L’image industrielle, un traitement de choc
Dans «Shock Factory. Culture visuelle des musiques industrielles (1969-1995)», l’historien de l’art Nicolas Ballet fait le point sur une scène puissante
Les sixties ont pris fin sur une série de cauchemars – 1969, l’assassinat de Sharon Tate par la Manson Family, les morts du Festival d’Altamont… Sur les décombres du Flower Power, des plantes biscornues vont se mettre à pousser: le punk, le hip-hop, la new wave un peu plus tard.
Quelque chose d’autre a commencé à germer à ce moment-là, durant la première moitié des années 1970: la scène dite «industrielle» – peut-être la plus radicale dans son propos. Cette appellation, qu’on doit à Monte Cazazza (19492023, l’une des figures tutélaires du mouvement), est une antiphrase autant qu’une description: le mouvement industriel naît en réaction aux traumas créés par l’évolution de la société dont il emprunte le nom, mais il utilise et détourne les codes de cette même société. Etre «industriel», c’est peut-être avant tout aspirer à une forme d’ironie.

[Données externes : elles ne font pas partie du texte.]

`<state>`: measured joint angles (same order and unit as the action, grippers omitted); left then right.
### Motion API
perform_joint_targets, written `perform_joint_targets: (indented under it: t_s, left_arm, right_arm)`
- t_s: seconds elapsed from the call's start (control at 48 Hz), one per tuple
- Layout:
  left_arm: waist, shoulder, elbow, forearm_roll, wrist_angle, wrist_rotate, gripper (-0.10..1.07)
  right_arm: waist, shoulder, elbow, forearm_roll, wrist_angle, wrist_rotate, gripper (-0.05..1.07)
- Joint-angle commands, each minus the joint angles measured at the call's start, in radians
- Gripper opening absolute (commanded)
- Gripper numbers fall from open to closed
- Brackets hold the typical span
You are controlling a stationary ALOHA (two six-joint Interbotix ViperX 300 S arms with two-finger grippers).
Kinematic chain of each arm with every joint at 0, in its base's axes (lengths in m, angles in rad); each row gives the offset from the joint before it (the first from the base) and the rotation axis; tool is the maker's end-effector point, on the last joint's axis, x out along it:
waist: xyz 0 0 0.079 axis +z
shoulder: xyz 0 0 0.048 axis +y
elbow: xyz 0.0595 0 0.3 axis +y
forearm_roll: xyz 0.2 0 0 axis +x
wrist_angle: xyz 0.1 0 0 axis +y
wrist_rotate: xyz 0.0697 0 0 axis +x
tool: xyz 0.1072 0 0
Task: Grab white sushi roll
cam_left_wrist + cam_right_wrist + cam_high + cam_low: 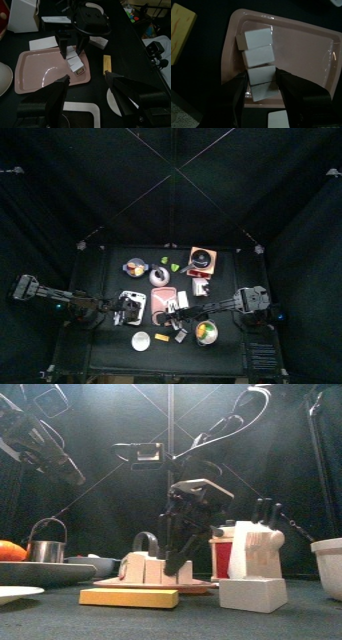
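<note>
the white sushi roll (260, 75) lies with other white pieces in the pink tray (308, 35), at its edge, between the right gripper (264, 89)'s wide-spread jaws, not yet clamped.

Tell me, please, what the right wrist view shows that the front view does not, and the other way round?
Only the right wrist view shows the row of white sushi roll pieces from above, with the right hand open astride the piece at the row's end. Only the front view shows the white knife block, the small metal pail and the left arm raised at the side. Both show the pink tray, the yellow block and the right hand.
</note>
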<state>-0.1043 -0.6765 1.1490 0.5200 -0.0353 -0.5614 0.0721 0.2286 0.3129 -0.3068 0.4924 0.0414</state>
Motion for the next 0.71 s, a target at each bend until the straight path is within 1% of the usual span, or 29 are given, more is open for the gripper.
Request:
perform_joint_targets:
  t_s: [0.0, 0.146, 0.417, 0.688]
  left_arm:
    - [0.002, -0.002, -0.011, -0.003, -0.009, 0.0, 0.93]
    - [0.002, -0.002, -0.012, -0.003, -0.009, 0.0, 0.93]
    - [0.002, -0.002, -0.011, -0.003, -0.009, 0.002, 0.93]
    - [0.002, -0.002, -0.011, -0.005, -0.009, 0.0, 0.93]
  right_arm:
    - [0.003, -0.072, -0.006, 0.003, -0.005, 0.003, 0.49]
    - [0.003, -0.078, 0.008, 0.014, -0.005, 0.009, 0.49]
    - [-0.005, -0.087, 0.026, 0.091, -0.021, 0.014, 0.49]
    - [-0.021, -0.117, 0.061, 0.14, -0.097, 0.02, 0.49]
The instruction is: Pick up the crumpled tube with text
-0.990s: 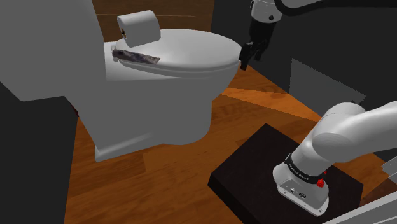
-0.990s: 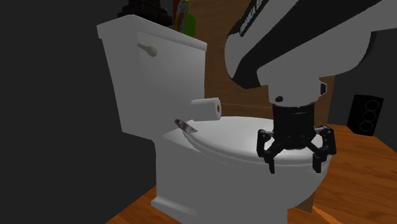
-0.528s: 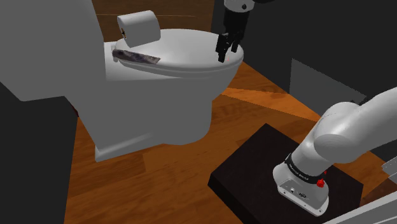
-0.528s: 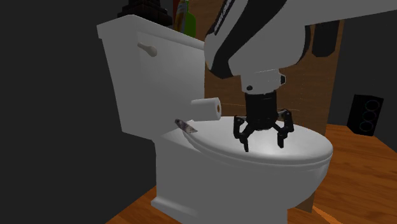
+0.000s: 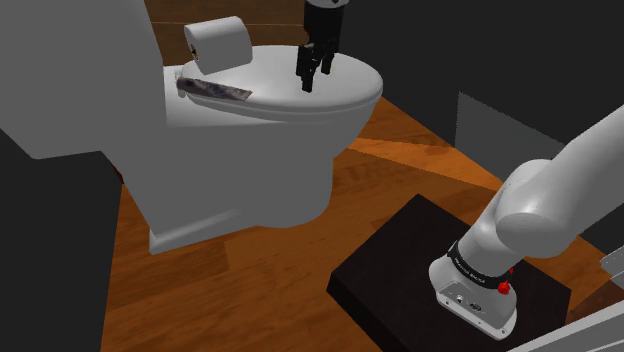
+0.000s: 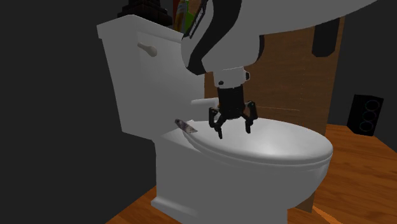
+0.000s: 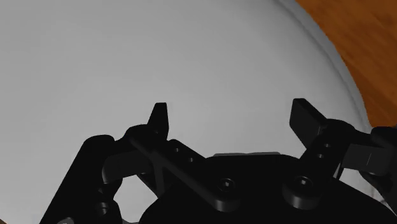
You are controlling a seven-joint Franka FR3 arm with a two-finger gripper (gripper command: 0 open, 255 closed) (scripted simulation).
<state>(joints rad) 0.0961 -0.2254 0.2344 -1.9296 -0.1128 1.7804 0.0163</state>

Comme bien d’autres, cette scène était constituée de jeunes gens qui voulaient faire du bruit. C’est en effet par son versant musical qu’elle a marqué les esprits, avec toute une escadrille de producteurs de boucan: Throbbing Gristle, SPK, Cabaret Voltaire, Einstürzende Neubauten, Coil, Laibach… Des formations qui pour certaines sont encore actives aujourd’hui, et qui ont par ailleurs agi comme produits fertilisants à destination de scènes plus ou moins voisines.
Patrimoine
Jusqu’à récemment, on s’était par contre relativement peu intéressé (en tout cas dans le domaine francophone) à l’apport visuel de la mouvance industrielle: iconographie, images en mouvement, scénographies, corporalité… C’est désormais chose faite avec Shock Factory. Culture visuelle des musiques industrielles (1969-1995), de Nicolas Ballet.
Ce vaste travail est engageant de prime abord parce qu’il fait oeuvre patrimoniale: les documents qu’il présente se caractérisent par leur rareté et/ou leur nature éphémère: affiches de concert, bulletins d’information confidentiels, couvertures de disques radicalement absents des grandes surfaces. Nicolas Ballet contextualise les matrices culturelles par lesquelles cette contre-culture a nourri son imagerie: on trouve en effet chez elle, métabolisées à des degrés divers mais grinçants, des résurgences de Dada, du futurisme, de Fluxus, du constructivisme… On navigue aussi bien souvent sous l’aile aiguisée de William Burroughs.
Tout comme la musique industrielle, par nature abrupte, est censée ébranler son auditeur, l’image qui l’accompagne est pensée comme une «tactique de choc»: il s’agit de braquer des projecteurs sur l’impensé d’une société contemporaine pour en exorciser la violence. Cela ne se fit pas sans hauts cris: au début des années 1970 au Royaume-Uni, les performances plutôt salées de COUM Transmissions valurent à leurs membres d’être relégués au statut de wreckers of Western civilization par le très conservateur Nicholas Fairbairn.
L’honnêteté oblige à reconnaître que cette cure radicale ne s’est pas non plus toujours faite sans dérives – et Shock Factory le met également en lumière pour le dénoncer: si la scène industrielle s’est définie par un mouvement de fascination/ répulsion face aux horreurs (en particulier totalitaires) du XXe siècle, certains de ses membres ont cédé à l’attraction, entraînant malheureusement avec eux une part du public dans leur propre pénombre. ■
Nicolas Ballet, Shock Factory. Culture visuelle des musiques industrielles
(1969-1995), Les Presses du Réel, 450 p. L’auteur présentera son livre ce samedi 27 janvier à 16h à la librairie HumuS, rue des Terreaux 18 bis, Lausanne.